### Exercise instructions
Could you reproduce the lines below from the one with "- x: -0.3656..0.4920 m" through the one with "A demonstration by"? Keep both ends and add nothing.

### Data provided
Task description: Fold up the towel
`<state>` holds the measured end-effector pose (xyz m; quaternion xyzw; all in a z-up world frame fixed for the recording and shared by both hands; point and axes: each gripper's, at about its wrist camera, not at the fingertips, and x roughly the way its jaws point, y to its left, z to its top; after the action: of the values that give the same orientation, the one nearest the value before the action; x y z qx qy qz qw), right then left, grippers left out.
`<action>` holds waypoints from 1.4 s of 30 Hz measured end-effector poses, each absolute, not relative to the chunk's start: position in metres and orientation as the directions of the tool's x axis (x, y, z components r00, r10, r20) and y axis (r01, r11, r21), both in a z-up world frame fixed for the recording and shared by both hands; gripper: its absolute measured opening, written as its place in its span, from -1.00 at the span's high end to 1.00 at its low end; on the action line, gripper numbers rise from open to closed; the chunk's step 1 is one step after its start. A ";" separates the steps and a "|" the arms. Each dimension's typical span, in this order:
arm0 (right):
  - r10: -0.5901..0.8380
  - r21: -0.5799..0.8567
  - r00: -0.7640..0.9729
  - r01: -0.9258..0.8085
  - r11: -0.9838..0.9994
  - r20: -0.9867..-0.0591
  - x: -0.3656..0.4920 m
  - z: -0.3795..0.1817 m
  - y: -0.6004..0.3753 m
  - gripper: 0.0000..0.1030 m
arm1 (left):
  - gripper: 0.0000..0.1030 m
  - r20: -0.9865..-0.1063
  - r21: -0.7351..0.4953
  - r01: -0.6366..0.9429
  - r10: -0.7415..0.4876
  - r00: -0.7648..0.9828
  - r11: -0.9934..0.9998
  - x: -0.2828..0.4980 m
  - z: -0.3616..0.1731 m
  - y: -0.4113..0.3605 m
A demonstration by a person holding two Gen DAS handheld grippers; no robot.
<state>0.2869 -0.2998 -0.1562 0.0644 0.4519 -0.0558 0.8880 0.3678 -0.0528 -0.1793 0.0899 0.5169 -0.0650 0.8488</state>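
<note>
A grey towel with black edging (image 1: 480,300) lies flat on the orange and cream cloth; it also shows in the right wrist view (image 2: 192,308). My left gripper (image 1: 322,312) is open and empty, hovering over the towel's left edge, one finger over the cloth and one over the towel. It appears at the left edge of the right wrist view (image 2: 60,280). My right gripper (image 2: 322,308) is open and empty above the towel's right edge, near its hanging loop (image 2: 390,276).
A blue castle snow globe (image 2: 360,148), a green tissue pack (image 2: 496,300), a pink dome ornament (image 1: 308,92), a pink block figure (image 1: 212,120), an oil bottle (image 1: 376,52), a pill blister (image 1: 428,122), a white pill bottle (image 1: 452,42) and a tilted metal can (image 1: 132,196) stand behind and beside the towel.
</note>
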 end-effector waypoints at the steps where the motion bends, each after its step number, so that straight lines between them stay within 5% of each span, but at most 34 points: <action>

### Exercise answer
  - x: -0.3656..0.4920 m
  - z: -0.3795..0.1817 m
  - y: -0.6004..0.3753 m
  - gripper: 0.0000..0.1030 m
arm1 (left):
  - gripper: 0.0000..0.1030 m
  - r20: -0.9865..-0.1063
  - r21: -0.7351..0.4953
  - r01: -0.6366..0.9429
  - r10: -0.7415..0.4876
  - r00: -0.7648..0.9828
  - r11: -0.9934..0.9998
  - x: -0.2828..0.4980 m
  - z: -0.3616..0.1731 m
  - y: -0.4113..0.3605 m
A demonstration by a person holding two Gen DAS handheld grippers; no robot.

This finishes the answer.